Not sure this is how you meant it. If you mean to say that rights come from
governments that is not quite correct, at least not in the US.

Rights, in the US, are not GRANTED by government, they are RECOGNIZED by the
US Constitution to exist OUTSIDE OF GOVERNMENT (upper case is for emphasis
only). In other words, these rights don't require government in order to
exist. We are recognized to have them and government can't do a thing about it
other than to respect and protect them.

This is a massive difference with other systems that lots of people, both
inside and outside the US are not aware of.

Take the right to bare arms as an example. In most other nations, if it
exists, this is a right granted by government to the people. In the US this is
a right recognized by the constitution to exist despite and outside of
government.

Here's the key difference between "grant" and "recognize": The government
can't take away that which it does not own, did not and cannot grant.

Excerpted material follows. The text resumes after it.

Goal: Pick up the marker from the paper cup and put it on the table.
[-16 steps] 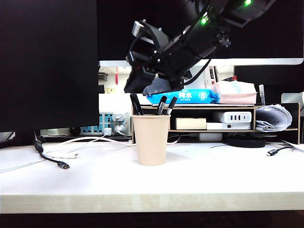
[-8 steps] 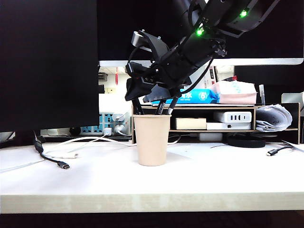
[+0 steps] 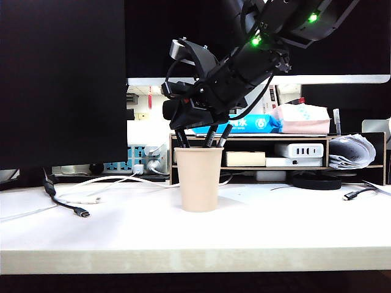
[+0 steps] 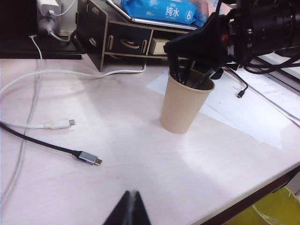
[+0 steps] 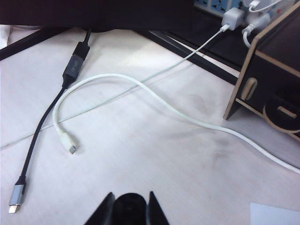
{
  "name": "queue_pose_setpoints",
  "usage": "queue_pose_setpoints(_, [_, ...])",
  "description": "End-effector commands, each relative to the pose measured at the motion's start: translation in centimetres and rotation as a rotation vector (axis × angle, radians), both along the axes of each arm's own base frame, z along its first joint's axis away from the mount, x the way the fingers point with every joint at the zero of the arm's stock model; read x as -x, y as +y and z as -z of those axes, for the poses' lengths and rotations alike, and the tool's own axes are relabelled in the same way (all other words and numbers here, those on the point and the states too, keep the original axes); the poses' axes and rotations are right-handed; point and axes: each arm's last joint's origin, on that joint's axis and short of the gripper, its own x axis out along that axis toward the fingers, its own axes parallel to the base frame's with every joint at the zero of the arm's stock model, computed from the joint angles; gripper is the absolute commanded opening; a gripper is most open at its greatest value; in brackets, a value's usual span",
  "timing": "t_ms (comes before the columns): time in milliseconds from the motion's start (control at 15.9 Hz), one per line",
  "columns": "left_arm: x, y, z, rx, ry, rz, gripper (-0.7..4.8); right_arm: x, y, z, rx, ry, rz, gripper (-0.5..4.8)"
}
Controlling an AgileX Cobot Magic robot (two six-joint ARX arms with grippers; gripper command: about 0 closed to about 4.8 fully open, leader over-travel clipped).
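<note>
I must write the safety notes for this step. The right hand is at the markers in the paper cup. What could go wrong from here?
1. The right hand sits over three markers crowded in the paper cup. It may catch a grey-banded marker instead of the all-black marker.
2. The cup is light and nothing holds it, so lifting at an angle may tip or drag it.
3. A tipped cup could roll onto the white cable on the table. The left hand is far away.

The paper cup (image 3: pixel 198 179) is plain beige, the marker (image 3: pixel 181 138) in it black. The counter (image 3: pixel 275 226) is white with a pale wood edge. A black cable (image 4: pixel 42 143) and a white cable (image 5: pixel 140 91) lie there.
</note>
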Motion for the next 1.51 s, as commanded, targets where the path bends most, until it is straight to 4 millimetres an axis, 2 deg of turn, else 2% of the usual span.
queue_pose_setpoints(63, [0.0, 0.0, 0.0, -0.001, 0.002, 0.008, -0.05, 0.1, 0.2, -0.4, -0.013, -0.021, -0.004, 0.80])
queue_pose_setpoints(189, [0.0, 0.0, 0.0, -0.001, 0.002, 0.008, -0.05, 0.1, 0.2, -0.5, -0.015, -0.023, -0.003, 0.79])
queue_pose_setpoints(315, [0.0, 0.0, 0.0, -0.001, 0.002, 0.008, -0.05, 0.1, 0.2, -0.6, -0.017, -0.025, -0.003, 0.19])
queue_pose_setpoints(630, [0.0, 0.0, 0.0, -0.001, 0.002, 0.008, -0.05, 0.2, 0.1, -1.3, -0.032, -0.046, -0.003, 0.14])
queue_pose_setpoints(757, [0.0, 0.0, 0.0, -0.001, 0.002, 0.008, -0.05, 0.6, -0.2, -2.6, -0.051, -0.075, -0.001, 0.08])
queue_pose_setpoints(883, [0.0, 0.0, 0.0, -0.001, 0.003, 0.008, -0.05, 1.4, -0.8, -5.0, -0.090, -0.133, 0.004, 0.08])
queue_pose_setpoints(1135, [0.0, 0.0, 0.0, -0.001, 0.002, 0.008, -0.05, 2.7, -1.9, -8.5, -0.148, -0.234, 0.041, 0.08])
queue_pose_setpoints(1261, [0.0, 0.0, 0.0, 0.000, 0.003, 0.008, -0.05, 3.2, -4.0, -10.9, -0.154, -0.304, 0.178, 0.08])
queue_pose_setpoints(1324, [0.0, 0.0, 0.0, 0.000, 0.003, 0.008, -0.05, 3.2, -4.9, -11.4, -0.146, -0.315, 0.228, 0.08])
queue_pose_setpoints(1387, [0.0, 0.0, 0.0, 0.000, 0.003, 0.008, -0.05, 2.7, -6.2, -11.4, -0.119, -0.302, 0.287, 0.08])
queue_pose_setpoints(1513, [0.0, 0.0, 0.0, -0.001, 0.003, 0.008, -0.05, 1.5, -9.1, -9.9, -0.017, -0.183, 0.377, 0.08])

An example of a right (well, a privilege) government can take away is your
driver's license. They grant it and they can take it away.

In the case of firearms, the US government does not have the ability to
confiscate weapons because that is not a right the government granted and,
therefore, they don't have unilateral power to cancel that right with a simple
bill. In fact, it takes a tremendously complex agreement across all States and
the federal government to make any changes to the US Constitution (2/3
majority in the Senate, House and all 50 State Legislatures). Even that does
not guarantee government to have the right to eliminate rights.

This is good. This means, among other things, that the government can't take
your freedom of speech away because they do not own it, they did not grant it.
It is recognized as a fundamental right. All rights in the Bill of Rights are
equal in this sense (as far as I know). If we weaken one of them (as many want
to do with firearms) you run the risk of opening Pandora's box and exposing
the people to government control of rights.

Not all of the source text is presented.